Within the material below, filter for lines that hold the word "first".

+ + + + + + +

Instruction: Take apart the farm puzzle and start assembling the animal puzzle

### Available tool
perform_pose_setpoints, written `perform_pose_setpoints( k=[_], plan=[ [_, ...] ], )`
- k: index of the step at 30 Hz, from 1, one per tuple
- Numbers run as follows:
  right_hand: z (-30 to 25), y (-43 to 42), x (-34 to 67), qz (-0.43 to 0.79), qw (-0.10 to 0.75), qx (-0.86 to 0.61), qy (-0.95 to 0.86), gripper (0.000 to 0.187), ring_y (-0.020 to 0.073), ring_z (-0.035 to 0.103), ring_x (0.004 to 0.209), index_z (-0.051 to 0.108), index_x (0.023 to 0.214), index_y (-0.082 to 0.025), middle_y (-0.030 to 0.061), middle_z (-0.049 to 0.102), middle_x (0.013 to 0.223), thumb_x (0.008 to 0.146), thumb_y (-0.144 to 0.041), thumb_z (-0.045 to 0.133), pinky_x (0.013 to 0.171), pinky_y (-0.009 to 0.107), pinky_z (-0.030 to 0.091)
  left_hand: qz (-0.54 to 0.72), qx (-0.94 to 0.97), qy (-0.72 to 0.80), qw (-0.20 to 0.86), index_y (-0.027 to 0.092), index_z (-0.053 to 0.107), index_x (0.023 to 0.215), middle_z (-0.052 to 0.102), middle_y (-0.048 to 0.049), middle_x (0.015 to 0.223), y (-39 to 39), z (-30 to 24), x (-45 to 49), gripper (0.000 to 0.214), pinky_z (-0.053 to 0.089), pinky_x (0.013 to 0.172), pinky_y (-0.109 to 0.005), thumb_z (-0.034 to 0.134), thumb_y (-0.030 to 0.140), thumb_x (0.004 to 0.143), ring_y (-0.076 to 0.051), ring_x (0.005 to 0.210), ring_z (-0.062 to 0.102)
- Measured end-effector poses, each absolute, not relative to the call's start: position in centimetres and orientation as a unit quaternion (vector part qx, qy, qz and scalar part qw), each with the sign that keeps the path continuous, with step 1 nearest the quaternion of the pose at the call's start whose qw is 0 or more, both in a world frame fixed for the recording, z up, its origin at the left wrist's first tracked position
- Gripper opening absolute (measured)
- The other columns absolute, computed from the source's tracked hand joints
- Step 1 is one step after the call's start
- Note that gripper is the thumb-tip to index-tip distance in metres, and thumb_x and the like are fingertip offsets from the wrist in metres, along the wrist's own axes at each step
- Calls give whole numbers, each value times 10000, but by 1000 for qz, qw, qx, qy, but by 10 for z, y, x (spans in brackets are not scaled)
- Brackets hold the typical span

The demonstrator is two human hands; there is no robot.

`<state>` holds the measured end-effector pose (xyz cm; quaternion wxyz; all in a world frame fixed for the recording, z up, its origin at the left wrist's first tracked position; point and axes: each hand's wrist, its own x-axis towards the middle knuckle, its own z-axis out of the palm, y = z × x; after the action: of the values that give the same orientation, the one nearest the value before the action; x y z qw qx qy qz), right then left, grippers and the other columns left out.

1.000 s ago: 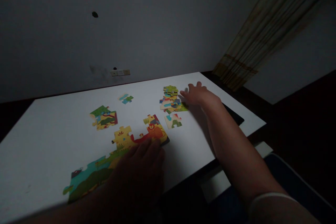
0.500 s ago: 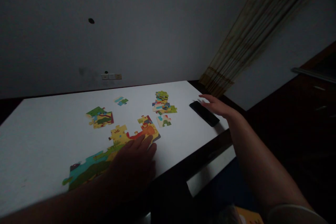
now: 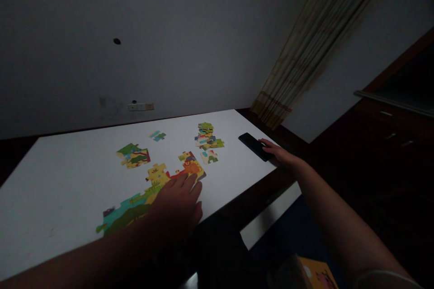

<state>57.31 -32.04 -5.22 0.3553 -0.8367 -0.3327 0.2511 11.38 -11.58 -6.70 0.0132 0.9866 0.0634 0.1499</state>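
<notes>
My left hand [image 3: 178,201] lies flat with fingers stretched over the partly joined jigsaw puzzle [image 3: 127,214], near its lion piece [image 3: 191,165]. The hand and forearm cover part of the puzzle's lower side. On the right of the table, my right hand [image 3: 280,153] has its fingers closed about the near right end of a flat black phone [image 3: 252,144], which lies on the surface. Between the hands sit a stack of puzzle pieces [image 3: 205,133] and a loose piece [image 3: 210,157].
The white table [image 3: 68,180] holds a joined cluster of pieces [image 3: 134,156] and a small blue-green piece [image 3: 158,136] farther back. A wall with sockets [image 3: 140,107] stands behind, a curtain [image 3: 288,58] at right. Below the table edge is an orange box [image 3: 317,273].
My right hand has come down from above the phone onto its right end. My left hand stays on the puzzle. The whole view has shifted slightly.
</notes>
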Motion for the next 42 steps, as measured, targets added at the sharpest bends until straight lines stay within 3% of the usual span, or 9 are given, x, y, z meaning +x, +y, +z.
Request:
perform_pose_setpoints(
  k=[3,5,11,16,23,29,34,39,42],
  plan=[
    [-51,-325,575,234,379,-843,-303,815,384,528,1676,639,1688,-385,17,605,1780,915,-638,603,1407,596,406,162,985,56,18,131,784,1269,788,-242,1378,-117,-66,113,347,664,1022,-642,644,223,965,-441,1287,729],
    [-49,-328,575,231,362,-848,-311,795,356,523,1681,627,1701,-374,26,583,1797,940,-599,594,1404,581,408,167,984,58,22,123,785,1247,783,-252,1384,-117,-65,113,330,664,1005,-646,631,204,967,-443,1272,734],
    [-49,-323,573,155,231,-893,-354,779,321,256,1808,665,1667,-428,-9,478,1870,910,-607,629,1488,547,143,178,982,54,16,142,778,1188,792,-234,1341,-118,-64,114,288,665,972,-605,641,209,944,-411,1235,740],
    [-45,-323,572,173,216,-886,-373,773,309,219,1820,657,1675,-406,10,460,1882,931,-612,627,1486,544,108,171,984,52,7,138,781,1222,794,-235,1349,-117,-63,113,312,666,987,-619,652,217,949,-418,1246,743],
    [-35,-333,571,209,255,-867,-373,716,333,369,1769,569,1755,-306,80,384,1918,1079,-532,492,1414,519,320,176,983,48,8,137,781,1194,792,-244,1330,-117,-66,113,293,678,979,-641,647,223,948,-430,1240,745],
    [-35,-330,578,211,223,-871,-384,723,308,220,1818,640,1695,-282,121,335,1937,987,-425,668,1452,484,176,175,983,49,-1,144,781,1204,794,-233,1333,-117,-64,113,305,675,977,-624,650,251,950,-420,1226,746],
    [-27,-328,576,210,175,-873,-403,708,305,245,1813,614,1725,-256,155,314,1939,1042,-439,649,1434,511,244,179,983,48,6,160,777,1177,796,-223,1324,-117,-63,112,281,670,976,-612,638,239,947,-403,1220,740],
    [-27,-331,580,222,213,-866,-394,685,295,293,1798,644,1709,-267,123,350,1928,1044,-433,634,1408,472,301,178,983,43,14,131,781,1196,789,-251,1321,-117,-63,113,314,672,980,-655,620,233,947,-426,1221,739],
    [-29,-334,584,248,269,-849,-381,550,281,367,1771,772,1571,-302,66,407,1907,1076,-432,572,1374,448,363,173,984,50,11,140,781,1190,793,-237,1322,-117,-63,113,304,674,993,-643,629,230,943,-420,1223,743]
  ],
)
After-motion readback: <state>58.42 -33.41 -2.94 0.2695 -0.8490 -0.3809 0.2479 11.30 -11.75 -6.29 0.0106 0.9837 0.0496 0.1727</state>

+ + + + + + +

> [Expected answer]
- Measured end-effector poses, each absolute, not relative to the call's start: position in centimetres and orientation as a unit quaternion (vector part qx, qy, qz and scalar part qw), each with the sign that keeps the path continuous, with step 1 nearest the quaternion of the pose at the call's start whose qw is 0 or more, both in a world frame fixed for the recording, z up, its origin at the left wrist's first tracked position
`<state>` holds the measured end-effector pose (xyz cm; quaternion wxyz; all in a world frame fixed for the recording, z up, its origin at the left wrist's first tracked position; point and axes: each hand's wrist, its own x-axis towards the middle knuckle, its own z-axis out of the palm, y = z × x; after the action: of the values that give the same orientation, the one nearest the value before the action; x y z qw qx qy qz), right then left, grippers and the other columns left out.

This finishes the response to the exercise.